Auf Kosten der oberen Mitte

Besonders interessant ist das Ergebnis der Studie bei der Verteilung der Einkommenszuwächse in den letzten Jahrzehnten. Die globalen Einkommen sind seit 1988 (so weit reicht die Studie zurück) etwa um 30 Prozent gewachsen. Das obere ein Prozent lag mit 38 Prozent darüber, bei den Superverdienern (das oberste Tausendstel) war es sogar ein Plus von 55 Prozent. Noch stärker waren die Einkommenszuwächse zwar weiter unten, in den Mittelschichten, mit 60 bis 80 Prozent – weltweit betrachtet jedenfalls, und das heißt, dass Mittelverdiener in Schwellen- und Entwicklungsländern am meisten Zuwachs erlebten. Doch erfolgte das von einem sehr niedrigem Niveau aus. Die „Zurückbleiber“ sind die Mittelschichten der etablieren Länder, also jene, die weltweit gesehen den größten Teil der Einkommensgruppen zwischen 70 und 99 Prozent bilden. Deren Einkommen wuchsen unterdurchschnittlich zwischen 15 und 30 Prozent. Hier schlägt sich offenkundig nieder, dass die Realeinkommen in den Industrieländern lange Zeit nur ering oder gar nicht gewachsen sind.

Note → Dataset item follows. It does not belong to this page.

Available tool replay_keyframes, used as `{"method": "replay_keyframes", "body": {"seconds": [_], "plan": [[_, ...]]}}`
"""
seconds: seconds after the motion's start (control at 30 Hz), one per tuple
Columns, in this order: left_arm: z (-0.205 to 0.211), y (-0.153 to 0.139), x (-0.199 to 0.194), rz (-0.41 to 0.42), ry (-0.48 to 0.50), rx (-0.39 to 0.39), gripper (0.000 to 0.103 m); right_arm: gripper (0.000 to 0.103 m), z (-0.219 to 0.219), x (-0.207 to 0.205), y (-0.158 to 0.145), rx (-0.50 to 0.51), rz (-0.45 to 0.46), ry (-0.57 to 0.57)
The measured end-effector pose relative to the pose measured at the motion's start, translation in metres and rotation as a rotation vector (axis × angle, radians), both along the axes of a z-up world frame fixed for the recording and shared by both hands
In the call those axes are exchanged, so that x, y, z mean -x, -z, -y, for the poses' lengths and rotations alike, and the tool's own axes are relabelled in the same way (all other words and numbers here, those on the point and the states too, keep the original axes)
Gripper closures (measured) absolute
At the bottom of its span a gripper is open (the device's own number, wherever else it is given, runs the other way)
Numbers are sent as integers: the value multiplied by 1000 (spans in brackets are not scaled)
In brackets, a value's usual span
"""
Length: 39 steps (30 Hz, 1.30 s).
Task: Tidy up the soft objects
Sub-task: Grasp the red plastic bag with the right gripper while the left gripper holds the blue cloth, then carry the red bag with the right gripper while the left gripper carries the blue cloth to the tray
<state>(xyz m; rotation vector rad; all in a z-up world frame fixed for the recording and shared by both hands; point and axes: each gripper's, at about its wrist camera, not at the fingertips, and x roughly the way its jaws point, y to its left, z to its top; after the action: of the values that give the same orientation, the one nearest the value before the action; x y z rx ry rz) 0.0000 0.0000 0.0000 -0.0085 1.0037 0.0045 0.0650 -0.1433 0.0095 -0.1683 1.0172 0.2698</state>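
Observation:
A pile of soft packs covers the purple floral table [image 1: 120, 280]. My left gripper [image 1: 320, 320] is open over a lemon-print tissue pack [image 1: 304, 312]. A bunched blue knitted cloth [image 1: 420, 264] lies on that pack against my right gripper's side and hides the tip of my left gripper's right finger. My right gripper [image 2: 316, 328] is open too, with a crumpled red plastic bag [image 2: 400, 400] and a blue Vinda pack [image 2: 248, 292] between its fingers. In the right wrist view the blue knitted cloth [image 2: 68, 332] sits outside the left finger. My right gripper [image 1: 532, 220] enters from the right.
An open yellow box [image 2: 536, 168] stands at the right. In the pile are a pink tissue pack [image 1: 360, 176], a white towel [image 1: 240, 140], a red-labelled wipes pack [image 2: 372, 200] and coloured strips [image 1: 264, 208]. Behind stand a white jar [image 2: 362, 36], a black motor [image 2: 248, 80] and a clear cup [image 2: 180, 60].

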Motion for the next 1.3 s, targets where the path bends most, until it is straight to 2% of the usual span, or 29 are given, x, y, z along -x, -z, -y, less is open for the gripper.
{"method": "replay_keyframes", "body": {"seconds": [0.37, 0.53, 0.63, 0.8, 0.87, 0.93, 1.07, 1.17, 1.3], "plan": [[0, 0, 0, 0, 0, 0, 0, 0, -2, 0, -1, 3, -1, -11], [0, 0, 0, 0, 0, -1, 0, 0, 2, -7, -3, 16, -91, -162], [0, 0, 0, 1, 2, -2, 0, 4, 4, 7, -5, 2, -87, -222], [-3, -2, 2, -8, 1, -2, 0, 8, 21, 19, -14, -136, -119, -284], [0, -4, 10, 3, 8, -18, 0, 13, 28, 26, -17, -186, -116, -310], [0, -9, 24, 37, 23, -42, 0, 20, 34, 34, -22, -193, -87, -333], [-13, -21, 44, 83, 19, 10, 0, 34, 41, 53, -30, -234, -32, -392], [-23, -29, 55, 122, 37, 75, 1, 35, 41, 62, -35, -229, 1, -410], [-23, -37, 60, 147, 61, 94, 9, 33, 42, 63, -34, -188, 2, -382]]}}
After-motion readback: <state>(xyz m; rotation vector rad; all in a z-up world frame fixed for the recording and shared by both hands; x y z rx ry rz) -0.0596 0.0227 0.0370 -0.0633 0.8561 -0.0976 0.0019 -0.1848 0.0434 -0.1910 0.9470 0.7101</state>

Insofern wird zwar die Ungleichheit in der Welt etwas geringer, aber relativ gesehen nicht auf Kosten der Topverdiener, sondern der Gruppen dahinter. Der Anteil des Einkommens der weltweit obersten zehn Prozent (und darunter fallen in Deutschland 55 Prozent der Bevölkerung) hat sich seit 1988 leicht verringert, von 56 auf 54 Prozent. Dagegen ist der Anteil des obersten Prozents von gut 19 auf 22 Prozent gewachsen, und das der obersten 0,1 Prozent von 5,6 auf 6,7 Prozent. Das oberste Hundertstel verdient bis zu 18-mal so viel wie der Durchschnitt, das oberste Tausendstel bis zu 67-mal so viel.